# GIVEN DATA:
↓↓↓
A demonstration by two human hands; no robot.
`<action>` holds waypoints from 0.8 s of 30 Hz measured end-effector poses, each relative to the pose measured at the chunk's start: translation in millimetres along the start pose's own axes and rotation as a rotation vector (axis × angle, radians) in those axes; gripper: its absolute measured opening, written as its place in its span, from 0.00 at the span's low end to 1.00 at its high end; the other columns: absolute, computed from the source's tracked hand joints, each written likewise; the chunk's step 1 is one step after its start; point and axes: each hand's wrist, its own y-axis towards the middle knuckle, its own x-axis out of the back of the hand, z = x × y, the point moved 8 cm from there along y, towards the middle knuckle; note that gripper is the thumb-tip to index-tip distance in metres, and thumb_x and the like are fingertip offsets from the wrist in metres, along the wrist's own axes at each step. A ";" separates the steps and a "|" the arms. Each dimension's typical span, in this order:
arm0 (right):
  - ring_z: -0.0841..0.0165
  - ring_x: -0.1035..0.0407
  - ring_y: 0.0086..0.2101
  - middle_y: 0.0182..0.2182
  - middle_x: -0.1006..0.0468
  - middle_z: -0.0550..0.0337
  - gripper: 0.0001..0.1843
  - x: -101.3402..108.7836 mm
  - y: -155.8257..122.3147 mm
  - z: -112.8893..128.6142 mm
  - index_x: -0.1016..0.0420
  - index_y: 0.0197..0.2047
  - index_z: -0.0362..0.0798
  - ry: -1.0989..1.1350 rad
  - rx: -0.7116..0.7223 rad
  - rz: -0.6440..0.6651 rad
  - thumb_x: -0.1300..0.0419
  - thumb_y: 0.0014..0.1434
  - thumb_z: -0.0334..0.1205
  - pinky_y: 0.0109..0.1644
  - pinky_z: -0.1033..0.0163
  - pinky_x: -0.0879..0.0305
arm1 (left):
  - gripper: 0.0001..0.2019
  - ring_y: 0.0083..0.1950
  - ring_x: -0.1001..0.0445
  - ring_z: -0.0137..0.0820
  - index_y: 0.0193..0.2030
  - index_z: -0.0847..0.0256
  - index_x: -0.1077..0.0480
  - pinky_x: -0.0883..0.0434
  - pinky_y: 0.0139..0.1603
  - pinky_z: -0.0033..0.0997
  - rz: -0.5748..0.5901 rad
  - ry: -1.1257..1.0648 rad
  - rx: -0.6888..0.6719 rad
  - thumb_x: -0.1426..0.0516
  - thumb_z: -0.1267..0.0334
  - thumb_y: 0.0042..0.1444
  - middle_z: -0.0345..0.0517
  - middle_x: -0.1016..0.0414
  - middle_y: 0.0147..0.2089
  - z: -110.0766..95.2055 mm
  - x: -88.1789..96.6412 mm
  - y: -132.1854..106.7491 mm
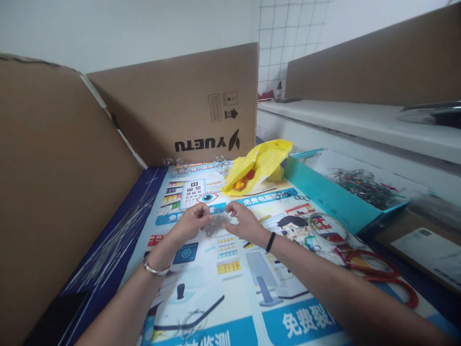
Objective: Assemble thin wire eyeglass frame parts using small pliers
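Note:
My left hand [192,222] pinches a small silvery tangle of thin wire [215,225] between thumb and fingers, above the printed sheet [201,298]. The tangle is blurred, so its exact shape cannot be made out. Just right of it is my right hand [247,225], its thumb and curled forefinger apart. The thumb tip lies close to the wire; whether it touches is unclear. Beyond the hands lies a yellow bag [261,163] with orange-red pieces at its mouth.
A teal box [324,192] at right holds many wire scraps [363,187]. Red-handled scissors [374,264] and a wire coil [328,227] lie before it. Straight wires [111,240] run along the left. Cardboard panels [173,105] stand behind and left. Wire clusters [176,165] sit at the back.

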 end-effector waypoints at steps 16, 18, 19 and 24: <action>0.74 0.36 0.25 0.26 0.31 0.68 0.13 -15.8 -2.5 -9.9 0.37 0.41 0.49 0.196 -0.086 0.068 0.46 0.50 0.33 0.30 0.68 0.38 | 0.12 0.20 0.41 0.20 0.28 0.63 0.38 0.44 0.21 0.20 0.016 0.059 -0.008 0.40 0.59 0.46 0.33 0.38 0.21 -1.3 -2.2 -0.4; 0.75 0.36 0.25 0.26 0.32 0.68 0.13 -16.0 -2.2 -10.3 0.37 0.41 0.49 0.206 -0.087 0.070 0.46 0.50 0.33 0.30 0.68 0.39 | 0.11 0.19 0.41 0.20 0.27 0.62 0.38 0.45 0.21 0.20 0.007 0.075 -0.002 0.40 0.60 0.46 0.32 0.38 0.21 -2.2 -3.2 -1.1; 0.75 0.36 0.25 0.25 0.32 0.68 0.13 -15.8 -2.1 -10.3 0.37 0.41 0.49 0.209 -0.088 0.070 0.46 0.49 0.33 0.29 0.68 0.39 | 0.11 0.19 0.41 0.20 0.27 0.62 0.38 0.45 0.21 0.20 0.002 0.081 0.001 0.40 0.60 0.46 0.32 0.38 0.21 -3.0 -3.9 -1.4; 0.74 0.36 0.24 0.25 0.32 0.68 0.13 -12.7 -1.7 -9.4 0.37 0.40 0.49 0.212 -0.100 0.055 0.46 0.48 0.32 0.28 0.69 0.40 | 0.12 0.19 0.42 0.20 0.34 0.61 0.38 0.45 0.20 0.19 -0.025 0.088 0.010 0.40 0.60 0.46 0.31 0.37 0.21 -6.2 -7.8 -2.3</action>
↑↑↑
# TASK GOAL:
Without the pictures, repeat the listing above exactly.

# RESULT FOR THIS TASK:
A demonstration by two human hands; no robot.
`<action>` holds waypoints from 0.8 s of 30 Hz measured end-effector poses, each relative to the pose measured at the chunk's start: translation in millimetres along the start pose's own axes and rotation as a rotation vector (axis × angle, radians) in those axes; gripper: its absolute measured opening, written as its place in its span, from 0.00 at the span's low end to 1.00 at its high end; the other columns: absolute, computed from the source's tracked hand joints, each written likewise; the chunk's step 1 is one step after its start; point and axes: each hand's wrist, its own y-axis towards the middle knuckle, its own x-axis out of the back of the hand, z = x × y, the point moved 8 cm from there along y, towards the middle knuckle; note that gripper is the thumb-tip to index-tip distance in metres, and thumb_x and the like are fingertip offsets from the wrist in metres, along the wrist's own axes at each step. A ";" separates the steps and a "|" the arms. Each dimension's typical span, in this order:
arm0 (right):
  - ring_z: -0.0841..0.0165
  - ring_x: -0.1035..0.0407
  - ring_y: 0.0086..0.2101
  - middle_y: 0.0182..0.2182
  - middle_x: -0.1006..0.0468
  - middle_z: -0.0550..0.0337
  - gripper: 0.0001..0.1843
  - x: -101.3402..108.7836 mm
  - y: -155.8257..122.3147 mm
  - z: -112.8893..128.6142 mm
  - index_x: -0.1016..0.0420
  - index_y: 0.0197..0.2047
  - index_z: -0.0362..0.0798
  - ry: -1.0989..1.1350 rad
  - rx: -0.7116..0.7223 rad
  - rz: -0.6440..0.6651 rad
  - thumb_x: -0.1300..0.0419
  - thumb_y: 0.0014..0.1434
  - thumb_z: -0.0334..0.1205
  - pinky_y: 0.0109..0.1644
  - pinky_z: -0.1033..0.0163
  - pinky_x: -0.0879..0.0305
arm1 (left):
  - gripper: 0.0001..0.2019
  - ring_y: 0.0083..0.1950
  - ring_x: -0.1001..0.0445
  - ring_z: -0.0137..0.0820
  - index_y: 0.0193..0.2030
  - index_z: -0.0847..0.0256
  - index_x: -0.1077..0.0480
  - pinky_x: -0.0883..0.0434
  - pinky_y: 0.0139..0.1603
  - pinky_z: -0.0033..0.0997
  - rz: -0.5748..0.5901 rad
  - ry: -1.1257..1.0648 rad
  - rx: -0.6888..0.6719 rad
  - thumb_x: -0.1426..0.0516
  - thumb_z: -0.1267..0.0334
  - thumb_y: 0.0042..0.1444
  - middle_z: -0.0345..0.0517
  - middle_x: -0.1016..0.0414
  - middle_y: 0.0147..0.2089
  - z: -110.0766..95.2055 mm
  - x: -88.1789..96.6412 mm
  - y: -132.1854..106.7491 mm
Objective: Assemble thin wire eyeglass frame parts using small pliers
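Note:
My left hand [192,222] pinches a small silvery tangle of thin wire [215,225] between thumb and fingers, above the printed sheet [201,298]. The tangle is blurred, so its exact shape cannot be made out. Just right of it is my right hand [247,225], its thumb and curled forefinger apart. The thumb tip lies close to the wire; whether it touches is unclear. Beyond the hands lies a yellow bag [261,163] with orange-red pieces at its mouth.
A teal box [324,192] at right holds many wire scraps [363,187]. Red-handled scissors [374,264] and a wire coil [328,227] lie before it. Straight wires [111,240] run along the left. Cardboard panels [173,105] stand behind and left. Wire clusters [176,165] sit at the back.
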
 end-effector waypoints at steps 16, 18, 19 and 24: <action>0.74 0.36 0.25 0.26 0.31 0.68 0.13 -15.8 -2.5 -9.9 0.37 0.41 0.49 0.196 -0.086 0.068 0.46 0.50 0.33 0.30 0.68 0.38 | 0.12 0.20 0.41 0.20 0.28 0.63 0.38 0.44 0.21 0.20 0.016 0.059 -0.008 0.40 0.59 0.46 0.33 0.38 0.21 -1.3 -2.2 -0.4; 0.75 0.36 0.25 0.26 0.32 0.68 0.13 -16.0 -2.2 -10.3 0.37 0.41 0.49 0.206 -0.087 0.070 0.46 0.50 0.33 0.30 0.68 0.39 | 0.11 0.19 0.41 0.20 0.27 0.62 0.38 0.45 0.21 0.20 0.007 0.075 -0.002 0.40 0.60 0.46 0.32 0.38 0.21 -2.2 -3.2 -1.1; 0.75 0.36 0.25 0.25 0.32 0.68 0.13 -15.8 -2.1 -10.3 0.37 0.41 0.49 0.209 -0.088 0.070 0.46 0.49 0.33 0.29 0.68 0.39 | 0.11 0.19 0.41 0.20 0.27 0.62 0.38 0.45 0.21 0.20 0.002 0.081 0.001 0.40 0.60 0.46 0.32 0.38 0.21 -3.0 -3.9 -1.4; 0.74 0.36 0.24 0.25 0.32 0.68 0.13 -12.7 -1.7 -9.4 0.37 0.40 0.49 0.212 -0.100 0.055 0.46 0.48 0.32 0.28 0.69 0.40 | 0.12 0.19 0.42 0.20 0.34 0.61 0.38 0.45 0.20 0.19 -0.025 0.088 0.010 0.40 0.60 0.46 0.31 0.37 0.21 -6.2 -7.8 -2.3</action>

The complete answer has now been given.